### What you need to do
Output the data in full and exactly as presented.

### Exercise data
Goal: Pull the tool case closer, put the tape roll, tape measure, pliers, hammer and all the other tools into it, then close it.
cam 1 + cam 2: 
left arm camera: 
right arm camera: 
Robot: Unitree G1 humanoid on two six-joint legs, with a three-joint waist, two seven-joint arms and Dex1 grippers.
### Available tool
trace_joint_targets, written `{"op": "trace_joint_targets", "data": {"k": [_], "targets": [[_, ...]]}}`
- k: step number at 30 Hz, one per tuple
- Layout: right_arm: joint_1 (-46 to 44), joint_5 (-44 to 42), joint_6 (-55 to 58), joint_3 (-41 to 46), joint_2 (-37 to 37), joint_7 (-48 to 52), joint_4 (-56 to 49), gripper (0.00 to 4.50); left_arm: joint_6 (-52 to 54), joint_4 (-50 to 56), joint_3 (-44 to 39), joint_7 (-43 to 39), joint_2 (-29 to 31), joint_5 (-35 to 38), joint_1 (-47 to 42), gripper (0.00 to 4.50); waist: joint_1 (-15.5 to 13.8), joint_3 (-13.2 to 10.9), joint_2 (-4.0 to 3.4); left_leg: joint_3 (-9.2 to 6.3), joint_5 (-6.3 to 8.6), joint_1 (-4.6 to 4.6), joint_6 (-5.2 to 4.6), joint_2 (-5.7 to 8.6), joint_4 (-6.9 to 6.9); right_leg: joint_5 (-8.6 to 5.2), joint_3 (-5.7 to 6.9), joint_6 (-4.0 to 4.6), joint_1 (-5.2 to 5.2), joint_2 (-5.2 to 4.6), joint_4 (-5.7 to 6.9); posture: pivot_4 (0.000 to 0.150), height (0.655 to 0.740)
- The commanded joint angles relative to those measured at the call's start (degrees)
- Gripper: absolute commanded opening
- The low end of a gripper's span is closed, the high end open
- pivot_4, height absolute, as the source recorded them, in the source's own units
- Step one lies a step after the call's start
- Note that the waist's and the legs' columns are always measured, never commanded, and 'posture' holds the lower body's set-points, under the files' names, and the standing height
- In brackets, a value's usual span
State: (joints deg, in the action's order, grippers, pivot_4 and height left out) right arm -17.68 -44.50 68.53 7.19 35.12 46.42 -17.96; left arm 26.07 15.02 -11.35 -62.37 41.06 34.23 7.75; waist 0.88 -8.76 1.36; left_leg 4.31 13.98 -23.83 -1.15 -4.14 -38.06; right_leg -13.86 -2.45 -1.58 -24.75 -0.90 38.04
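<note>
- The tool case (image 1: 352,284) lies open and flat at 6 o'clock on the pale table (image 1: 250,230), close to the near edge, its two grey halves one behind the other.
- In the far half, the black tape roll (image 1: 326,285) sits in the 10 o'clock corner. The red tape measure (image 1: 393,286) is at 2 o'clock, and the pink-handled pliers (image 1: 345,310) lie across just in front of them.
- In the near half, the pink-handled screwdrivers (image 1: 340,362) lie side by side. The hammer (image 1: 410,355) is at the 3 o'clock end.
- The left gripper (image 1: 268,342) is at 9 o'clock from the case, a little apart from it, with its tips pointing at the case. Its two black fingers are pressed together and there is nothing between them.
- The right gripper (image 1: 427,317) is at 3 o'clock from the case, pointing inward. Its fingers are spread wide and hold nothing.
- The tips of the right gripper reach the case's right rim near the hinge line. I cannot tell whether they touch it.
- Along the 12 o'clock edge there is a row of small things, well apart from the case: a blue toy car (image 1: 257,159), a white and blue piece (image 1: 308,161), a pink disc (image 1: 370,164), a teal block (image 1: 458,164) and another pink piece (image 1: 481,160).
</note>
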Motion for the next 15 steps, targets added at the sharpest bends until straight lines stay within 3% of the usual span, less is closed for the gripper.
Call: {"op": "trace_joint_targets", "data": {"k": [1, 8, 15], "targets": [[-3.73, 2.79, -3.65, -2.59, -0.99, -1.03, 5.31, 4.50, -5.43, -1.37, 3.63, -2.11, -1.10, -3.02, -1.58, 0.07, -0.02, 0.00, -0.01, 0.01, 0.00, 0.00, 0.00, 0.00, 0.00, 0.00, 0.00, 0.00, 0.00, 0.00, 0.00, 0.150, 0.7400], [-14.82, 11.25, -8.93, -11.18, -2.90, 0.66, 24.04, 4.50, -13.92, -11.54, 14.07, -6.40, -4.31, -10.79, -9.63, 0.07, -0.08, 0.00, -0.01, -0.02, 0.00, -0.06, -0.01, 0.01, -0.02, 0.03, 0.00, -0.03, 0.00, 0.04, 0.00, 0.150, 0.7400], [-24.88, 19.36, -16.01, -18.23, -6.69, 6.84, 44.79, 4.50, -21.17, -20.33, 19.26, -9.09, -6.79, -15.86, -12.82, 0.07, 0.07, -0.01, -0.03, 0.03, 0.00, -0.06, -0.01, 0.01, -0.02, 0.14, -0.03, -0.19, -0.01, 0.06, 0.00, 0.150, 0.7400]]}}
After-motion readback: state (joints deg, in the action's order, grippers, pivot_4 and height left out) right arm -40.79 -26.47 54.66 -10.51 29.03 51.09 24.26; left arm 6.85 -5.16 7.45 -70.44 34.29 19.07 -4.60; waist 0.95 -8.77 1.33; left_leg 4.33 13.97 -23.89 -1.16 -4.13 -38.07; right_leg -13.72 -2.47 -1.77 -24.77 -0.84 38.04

### Exercise answer
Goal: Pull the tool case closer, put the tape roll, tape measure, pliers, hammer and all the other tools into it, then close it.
cam 1 + cam 2: 
left arm camera: 
right arm camera: 
Robot: Unitree G1 humanoid on two six-joint legs, with a three-joint waist, two seven-joint arms and Dex1 grippers.
### Available tool
trace_joint_targets, written `{"op": "trace_joint_targets", "data": {"k": [_], "targets": [[_, ...]]}}`
- k: step number at 30 Hz, one per tuple
- Layout: right_arm: joint_1 (-46 to 44), joint_5 (-44 to 42), joint_6 (-55 to 58), joint_3 (-41 to 46), joint_2 (-37 to 37), joint_7 (-48 to 52), joint_4 (-56 to 49), gripper (0.00 to 4.50); left_arm: joint_6 (-52 to 54), joint_4 (-50 to 56), joint_3 (-44 to 39), joint_7 (-43 to 39), joint_2 (-29 to 31), joint_5 (-35 to 38), joint_1 (-47 to 42), gripper (0.00 to 4.50); waist: joint_1 (-15.5 to 13.8), joint_3 (-13.2 to 10.9), joint_2 (-4.0 to 3.4); left_leg: joint_3 (-9.2 to 6.3), joint_5 (-6.3 to 8.6), joint_1 (-4.6 to 4.6), joint_6 (-5.2 to 4.6), joint_2 (-5.7 to 8.6), joint_4 (-6.9 to 6.9); right_leg: joint_5 (-8.6 to 5.2), joint_3 (-5.7 to 6.9), joint_6 (-4.0 to 4.6), joint_1 (-5.2 to 5.2), joint_2 (-5.2 to 4.6), joint_4 (-5.7 to 6.9); posture: pivot_4 (0.000 to 0.150), height (0.655 to 0.740)
- The commanded joint angles relative to those measured at the call's start (degrees)
- Gripper: absolute commanded opening
- The low end of a gripper's span is closed, the high end open
- pivot_4, height absolute, as the source recorded them, in the source's own units
- Step one lies a step after the call's start
- Note that the waist's and the legs' columns are always measured, never commanded, and 'posture' holds the lower body's set-points, under the files' names, and the standing height
- In brackets, a value's usual span
State: (joints deg, in the action's order, grippers, pivot_4 and height left out) right arm -17.68 -44.50 68.53 7.19 35.12 46.42 -17.96; left arm 26.07 15.02 -11.35 -62.37 41.06 34.23 7.75; waist 0.88 -8.76 1.36; left_leg 4.31 13.98 -23.83 -1.15 -4.14 -38.06; right_leg -13.86 -2.45 -1.58 -24.75 -0.90 38.04
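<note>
- The tool case (image 1: 352,284) lies open and flat at 6 o'clock on the pale table (image 1: 250,230), close to the near edge, its two grey halves one behind the other.
- In the far half, the black tape roll (image 1: 326,285) sits in the 10 o'clock corner. The red tape measure (image 1: 393,286) is at 2 o'clock, and the pink-handled pliers (image 1: 345,310) lie across just in front of them.
- In the near half, the pink-handled screwdrivers (image 1: 340,362) lie side by side. The hammer (image 1: 410,355) is at the 3 o'clock end.
- The left gripper (image 1: 268,342) is at 9 o'clock from the case, a little apart from it, with its tips pointing at the case. Its two black fingers are pressed together and there is nothing between them.
- The right gripper (image 1: 427,317) is at 3 o'clock from the case, pointing inward. Its fingers are spread wide and hold nothing.
- The tips of the right gripper reach the case's right rim near the hinge line. I cannot tell whether they touch it.
- Along the 12 o'clock edge there is a row of small things, well apart from the case: a blue toy car (image 1: 257,159), a white and blue piece (image 1: 308,161), a pink disc (image 1: 370,164), a teal block (image 1: 458,164) and another pink piece (image 1: 481,160).
</note>
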Motion for the next 15 steps, targets added at the sharpest bends until straight lines stay within 3% of the usual span, less is closed for the gripper.
Call: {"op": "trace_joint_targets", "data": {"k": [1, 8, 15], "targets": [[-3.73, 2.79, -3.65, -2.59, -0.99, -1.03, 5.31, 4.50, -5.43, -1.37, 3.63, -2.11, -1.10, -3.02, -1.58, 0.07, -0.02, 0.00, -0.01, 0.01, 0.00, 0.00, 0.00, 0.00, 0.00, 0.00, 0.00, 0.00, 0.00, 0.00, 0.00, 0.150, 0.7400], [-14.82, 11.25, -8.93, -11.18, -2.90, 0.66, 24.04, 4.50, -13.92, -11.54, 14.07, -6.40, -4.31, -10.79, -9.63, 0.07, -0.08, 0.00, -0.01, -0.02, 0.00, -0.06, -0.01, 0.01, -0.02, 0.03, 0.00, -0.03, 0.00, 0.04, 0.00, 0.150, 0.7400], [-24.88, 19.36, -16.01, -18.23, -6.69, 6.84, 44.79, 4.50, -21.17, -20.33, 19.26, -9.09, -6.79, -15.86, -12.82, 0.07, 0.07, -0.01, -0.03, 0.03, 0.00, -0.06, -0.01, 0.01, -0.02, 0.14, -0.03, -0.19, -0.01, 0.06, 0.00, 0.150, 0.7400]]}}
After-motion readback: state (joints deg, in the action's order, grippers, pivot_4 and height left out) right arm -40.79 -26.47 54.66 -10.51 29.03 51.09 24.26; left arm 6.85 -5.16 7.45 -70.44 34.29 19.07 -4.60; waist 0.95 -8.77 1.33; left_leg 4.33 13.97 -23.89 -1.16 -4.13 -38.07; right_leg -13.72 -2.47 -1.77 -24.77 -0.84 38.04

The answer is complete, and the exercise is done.